His death led Young Pioneer Tours to announce it would no longer offer US citizens trips to North Korea. The group said it was denied requests to meet Warmbier or anyone who’d been in contact with him in Pyongyang, only receiving assurances that he was fine.
“The devastating loss of Otto Warmbier’s life has led us to reconsider our position on accepting American tourists. There had not been any previous detainment in North Korea that has ended with such tragic finality and we have been struggling to process the result. Now, the assessment of risk for Americans visiting North Korea has become too high.”
Kenneth Bae, a US citizen who was detained by North Korea for 735 days before his release in 2014, described Warmbier’s death as an “outrage” and a “tragedy.”
“We plead with the US government, the international community, and leadership in North Korea to value human lives.
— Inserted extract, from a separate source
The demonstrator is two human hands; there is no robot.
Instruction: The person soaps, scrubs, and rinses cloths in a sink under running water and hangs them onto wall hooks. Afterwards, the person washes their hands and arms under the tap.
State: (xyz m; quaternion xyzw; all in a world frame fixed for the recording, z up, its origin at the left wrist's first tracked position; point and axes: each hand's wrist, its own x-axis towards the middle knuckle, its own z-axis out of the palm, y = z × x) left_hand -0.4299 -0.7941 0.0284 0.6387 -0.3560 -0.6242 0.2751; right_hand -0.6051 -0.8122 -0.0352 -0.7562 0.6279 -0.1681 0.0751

Every life is important – Otto’s life, lives of the American detainees, and the lives of each person in North Korea,” Bae said.
“I pray that these innocent people suffering in North Korea are not forgotten in this high-stakes game of weapons, sanctions, and international diplomacy,” he added.
Three US citizens and a Canadian pastor are still being detained in North Korea.
How the US secured his release
Warmbier’s father last week praised the Trump administration for bringing his son home and criticized the Obama administration’s approach, saying the family heeded the US government’s initial advice to take a low profile “without result.”
After being briefed on the situation, Trump directed Tillerson to take appropriate measures to secure the release of American hostages there, a senior State Department official told CNN. Tillerson began the effort and routinely updated the President.
Then, on June 6, State Department special representative Joseph Yun learned of Warmbier’s deteriorating health in a meeting with North Korean UN Mission Ambassador Pak Kil-yon in New York City, the senior State Department official said.
Yun went to North Korea on June 12 with a medical team to secure Warmbier’s release, the official said. Yun and two doctors visited Warmbier that morning, marking the first time the United States was able to confirm his status since he was sentenced in March 2016. Yun immediately demanded that Warmbier be released on humanitarian grounds and arrangements were made for him to leave.
He was evacuated the next day and reunited with his family in Cincinnati.
“When Otto returned to Cincinnati late on June 13 he was unable to speak, unable to see and unable to react to verbal commands. He looked very uncomfortable – almost anguished,” the family’s statement said.
“Although we would never hear his voice again, within a day the countenance of his face changed – he was at peace. He was home and we believe he could sense that.”
CNN’s Kevin Liptak, Elise Labott, Zahra Ullah and Miguel Marquez contributed to this report.